There are different “active” strategies to optimize the use of buildings, such as demand response, demand side management, an optimum energy management system together with low voltage energy grids in different contexts, the appropriate use of the thermal inertia of buildings, the integration of distributed energy resources, etc. [5,34]. All of them have one key aspect in common: they all require accurate building energy demand/consumption forecasts.

This accuracy depends not only on the reliability of the model or on the indoor boundary conditions (internal loads, use schedules, etc.), but also on the weather, which is a key factor for obtaining an accurate load forecast [35,36]. That is why weather forecast has a great influence on the results obtained, with some weather parameters being more sensitive than others, such as outdoor temperature [37]. In spite of the importance and influence that weather forecast has on the simulation, the effect of its uncertainty has not been fully studied in the literature [38,39,40], and few research works have directly investigated its effect [35,37,41,42,43].

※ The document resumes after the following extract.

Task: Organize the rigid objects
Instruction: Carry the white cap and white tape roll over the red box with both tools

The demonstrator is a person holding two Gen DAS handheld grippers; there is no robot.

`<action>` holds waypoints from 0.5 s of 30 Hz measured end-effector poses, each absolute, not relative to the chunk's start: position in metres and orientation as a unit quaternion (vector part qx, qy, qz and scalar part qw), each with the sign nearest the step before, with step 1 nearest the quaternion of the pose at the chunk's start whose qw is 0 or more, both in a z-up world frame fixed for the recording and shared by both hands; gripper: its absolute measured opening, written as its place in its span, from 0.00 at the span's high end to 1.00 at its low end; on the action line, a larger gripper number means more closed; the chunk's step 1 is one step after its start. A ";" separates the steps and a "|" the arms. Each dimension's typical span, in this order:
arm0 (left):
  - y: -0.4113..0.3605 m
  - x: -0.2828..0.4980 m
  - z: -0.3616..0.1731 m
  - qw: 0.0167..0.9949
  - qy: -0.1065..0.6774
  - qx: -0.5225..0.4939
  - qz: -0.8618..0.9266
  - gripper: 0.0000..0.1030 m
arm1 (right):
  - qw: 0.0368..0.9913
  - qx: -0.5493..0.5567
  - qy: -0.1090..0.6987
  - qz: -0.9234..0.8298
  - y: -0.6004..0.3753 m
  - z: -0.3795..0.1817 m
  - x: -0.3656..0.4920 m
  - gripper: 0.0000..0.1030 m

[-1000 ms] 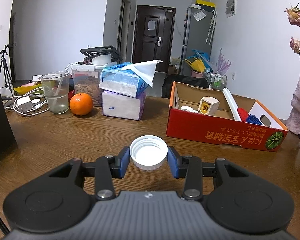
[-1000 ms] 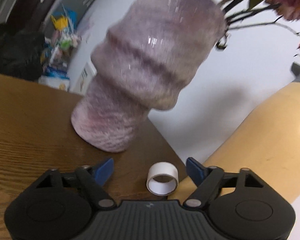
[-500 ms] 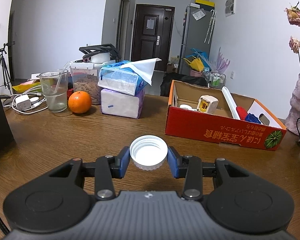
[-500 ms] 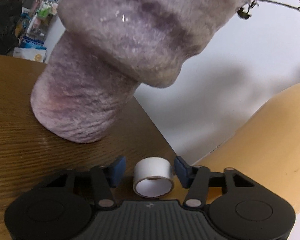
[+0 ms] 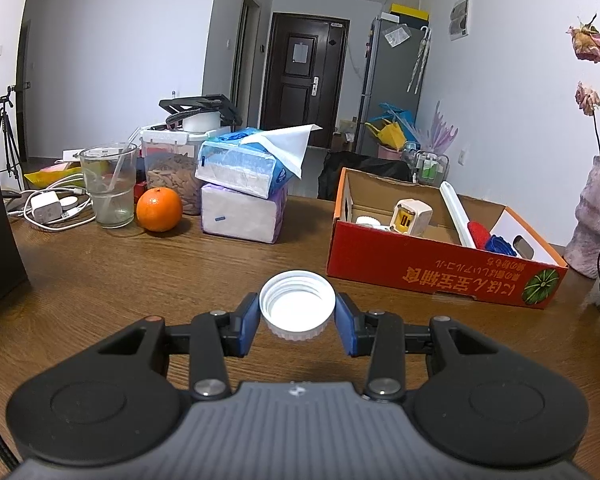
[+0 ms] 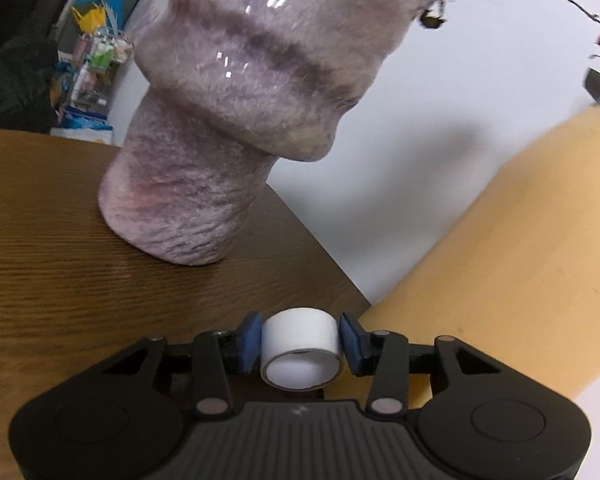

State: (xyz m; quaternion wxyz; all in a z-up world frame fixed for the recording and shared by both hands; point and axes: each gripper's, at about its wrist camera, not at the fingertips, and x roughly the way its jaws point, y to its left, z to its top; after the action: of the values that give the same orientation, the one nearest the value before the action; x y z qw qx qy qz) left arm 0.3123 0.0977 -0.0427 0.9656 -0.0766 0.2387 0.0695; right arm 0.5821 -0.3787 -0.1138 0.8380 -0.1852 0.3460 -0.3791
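Left tool (image 5: pixel 297 322): pointing forward and slightly downward, sitting level, blue pads (image 5: pixel 247 328) pressing on both sides of white cap (image 5: pixel 297 310), jaws standing narrow. Right tool (image 6: pixel 300 343): likewise pitching gently downward, level across; blue pads (image 6: pixel 247 341) gripping white tape roll (image 6: pixel 300 347) from both sides, roll lying with open end toward camera. No hand or sleeve showing in either view.

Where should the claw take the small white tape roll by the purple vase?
Across its flat ends, coming in level from the table's near edge. The small white tape roll lies on its side, axis running sideways, so the right claw pads meet both faces, as now.
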 end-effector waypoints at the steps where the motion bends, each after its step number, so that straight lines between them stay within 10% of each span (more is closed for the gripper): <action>1: 0.098 0.312 -0.042 0.966 0.238 -0.078 0.068 0.60 | 0.842 -0.182 0.344 -0.374 -0.377 -0.112 0.577 0.60; 15: 0.097 0.306 -0.038 0.968 0.231 -0.083 0.060 0.60 | 0.898 -0.132 0.299 -0.293 -0.322 -0.083 0.459 0.60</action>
State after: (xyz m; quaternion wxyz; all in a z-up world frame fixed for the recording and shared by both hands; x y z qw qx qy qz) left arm 0.3057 0.0966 -0.0376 0.9676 -0.0832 0.2306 0.0605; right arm 0.4590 -0.3218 -0.0827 0.8985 -0.1319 0.2987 -0.2935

This is why a probabilistic approach is useful when analyzing the uncertainty of the energy demand/consumption obtained by using weather forecast, the probabilistic load forecast (PLF) [44]. Conventional load forecasting provides a specific value of the demand/consumption of the building, which is called point forecast. The problem is that this single value does not quantify the effect of model and weather uncertainties, so it is necessary to use a tool that describes the risk of the point forecast. The probabilistic load forecast allows defining these uncertainties and quantifying the risk [45].

Of the different techniques used to obtain a PLF, those based on statistical models are the most common, the non-parametric being the ones that offer greater flexibility since they adjust to both skewed or bimodal densities. As Van der Meer et al. [46] summarized, there are different strategies to build a non-parametric PLF such as quantile regression [47], quantile regression forest, Gaussian processes [48,49], Gaussian mixture models [50], bootstrapping, lower upper bound estimate, gradient boosting, kernel density estimation [51], k-nearest neighbor, etc. Among all of them, in this research, we used those based on kernel density estimation (KDE). A kernel is a standardized weighting function that assigns different weights to the observations. It depends on a parameter “h”, the bandwidth, which determines the amount of smoothing applied in the estimation [52]. Although obtaining the KDE function requires more computational time, the PLF results provide valid prediction intervals since the prediction interval coverage probability (PICP) values are in many cases above the prediction interval nominal confidence (PINC), which is 80% [53]. Furthermore, as Gonzales-Fuentes et al. [54] explained, “What KDE has in its favor is that it requires less samples to provide a good estimate”. This allows obtaining good PLFs in initial states, where the amount of data used to obtain the KDE function is low.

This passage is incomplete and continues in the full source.